Most Helpful Customer Reviews

43 of 44 people found the following review helpful By r.knetsch@utoronto.ca on January 20, 1998
Format: Paperback
If you thought you knew about the scandal of God's Grace, then read this book and it will turn it all upside-down (as it should be!) Written and published in three separate parts in the 70s, this book is timeless. Its depth and daring surpass anything I have read in recent memory. Capon deliberately uses the parable of a love affair between two already married people just to push you a bit closer to the edge of discomfort. Actually, I think he pushed me over that edge. This book makes you want to raise your finger and say, "Yeah, but..." - then it silences you because you know that he is laying bare the scandal of God's love and grace, resurrecting us from the death of sin.
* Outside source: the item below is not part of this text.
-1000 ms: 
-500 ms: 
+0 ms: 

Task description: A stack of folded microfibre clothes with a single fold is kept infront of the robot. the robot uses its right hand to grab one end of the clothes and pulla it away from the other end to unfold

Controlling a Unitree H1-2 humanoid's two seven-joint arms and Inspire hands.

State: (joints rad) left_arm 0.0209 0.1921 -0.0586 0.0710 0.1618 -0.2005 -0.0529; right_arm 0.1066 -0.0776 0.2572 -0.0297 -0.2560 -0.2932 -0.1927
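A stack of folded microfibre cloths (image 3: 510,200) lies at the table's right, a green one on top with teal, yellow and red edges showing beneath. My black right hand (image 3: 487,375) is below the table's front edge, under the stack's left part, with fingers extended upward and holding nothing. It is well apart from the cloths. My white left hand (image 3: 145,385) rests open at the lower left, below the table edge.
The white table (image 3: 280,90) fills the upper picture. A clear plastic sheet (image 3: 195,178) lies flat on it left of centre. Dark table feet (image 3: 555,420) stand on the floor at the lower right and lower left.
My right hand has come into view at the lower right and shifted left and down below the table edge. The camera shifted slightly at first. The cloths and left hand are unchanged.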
Not "because of..." or "as long as...." not "only if you...."; there are no conditions, no promises of a changed life, no cost to ourselves and even no choice for us to make. Capon is clear that God's grace is entirely "In Spite Of"; no, perhaps thats too weak because you don't resurrect someone "in spite of death"...you just do it and give them life. God gives life out of Love...sin just doesn't come into play beyond the fact that it brought death in the first place. God just doesn't see it anymore. As Capon says, he only sees, "Jesus, Jesus, Jesus." Wow. There are few books that have made me want to shout to everyone the truth about Grace, the scandal of God's radical Liberation, Resurrection and Love. It is so radical as to be offensive. Yes, this book offends; may I be so offended more often by God's irrational Love for us!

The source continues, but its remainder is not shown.